Distinguishing between lightlike and timelike is best done with respect to some coordinates, intervals, and using a tiny bit of calculus. The Euclidean distance for an object only moving in one spatial direction is ds^2 = dx^2. The spacetime interval for an object only moving in the timelike direction is ds^2 = c^2dt^2. If we let it move in the x direction, it's ds^2 = c^2dt^2 - dx^2. For light, and units of lightseconds in x and seconds in t, we have ds^2 = 0, thus "null". If ds^2 > 0, the interval is timelike. If between every two points on a geodesic the interval is lightlike, the geodesic is lightlike. If between every two points on a geodesic the interval is timelike, the geodesic is timelike: an object bound to such a geodesic does not travel as far in space over a given time as light does.

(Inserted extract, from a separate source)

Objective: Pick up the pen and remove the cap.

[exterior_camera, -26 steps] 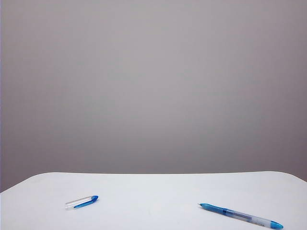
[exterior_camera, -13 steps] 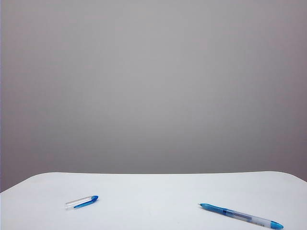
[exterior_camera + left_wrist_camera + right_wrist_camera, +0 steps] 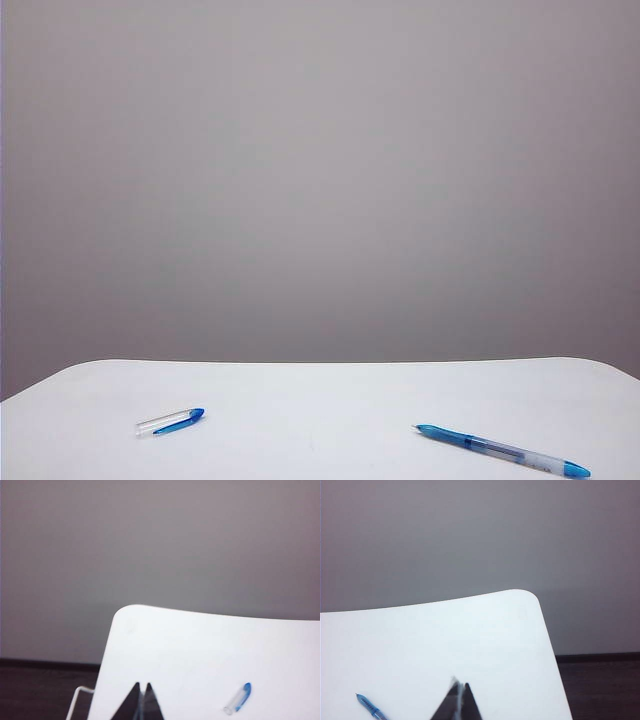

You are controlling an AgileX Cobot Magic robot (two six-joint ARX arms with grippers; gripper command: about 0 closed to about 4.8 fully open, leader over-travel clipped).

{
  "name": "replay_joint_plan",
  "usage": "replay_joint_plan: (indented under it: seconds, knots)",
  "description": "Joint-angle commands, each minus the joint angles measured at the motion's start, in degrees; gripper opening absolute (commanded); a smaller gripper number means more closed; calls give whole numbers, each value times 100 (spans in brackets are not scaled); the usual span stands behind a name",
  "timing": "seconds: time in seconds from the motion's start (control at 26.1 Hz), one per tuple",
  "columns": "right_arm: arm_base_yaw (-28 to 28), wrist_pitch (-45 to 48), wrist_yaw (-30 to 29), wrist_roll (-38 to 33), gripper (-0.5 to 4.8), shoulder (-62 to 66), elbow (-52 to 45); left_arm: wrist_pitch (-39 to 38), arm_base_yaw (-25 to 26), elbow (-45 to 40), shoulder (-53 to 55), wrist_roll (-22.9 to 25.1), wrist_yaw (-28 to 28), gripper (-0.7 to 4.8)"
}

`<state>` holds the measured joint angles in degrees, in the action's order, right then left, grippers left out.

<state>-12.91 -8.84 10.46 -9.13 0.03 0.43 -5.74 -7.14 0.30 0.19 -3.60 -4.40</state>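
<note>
The pen (image 3: 502, 451) lies flat on the right side of the white counter (image 3: 320, 400), its pointed tip toward the middle. The cap (image 3: 171, 421) lies well apart on the left side, off the pen and holding nothing as far as the small view shows. The left tool (image 3: 140, 700) hangs over the counter's near left part, its fingers pressed together and empty, the cap (image 3: 238, 699) near it. The right tool (image 3: 459, 698) hangs over the near right part, likewise closed and empty, the pen's tip (image 3: 369, 705) close by.
</note>
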Motion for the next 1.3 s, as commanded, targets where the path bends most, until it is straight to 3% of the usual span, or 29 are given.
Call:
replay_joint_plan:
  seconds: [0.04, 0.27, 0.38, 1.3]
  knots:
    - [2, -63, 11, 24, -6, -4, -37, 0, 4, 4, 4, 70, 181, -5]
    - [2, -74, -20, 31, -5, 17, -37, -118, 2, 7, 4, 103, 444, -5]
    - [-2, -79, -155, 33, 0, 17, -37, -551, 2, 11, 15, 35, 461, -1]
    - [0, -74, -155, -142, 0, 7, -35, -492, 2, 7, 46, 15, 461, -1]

The most lightlike but still timelike geodesic is available to ultra-relativistic massive objects. So if we define an event horizon as the surface below which all lightlike geodesics lead inward, we have also forced ultra-relativistic massive objects inwards on their almost-lightlike geodesics.
Putting this more colloquially, if you are inside the event horizon, even if you could accelerate to the speed of light, you aren't getting out.
Also, did we forget of LIGO's recent observations of black hole mergers, in perfect agreement with the GR calculations? Nothing else (known, or proposed) can match that.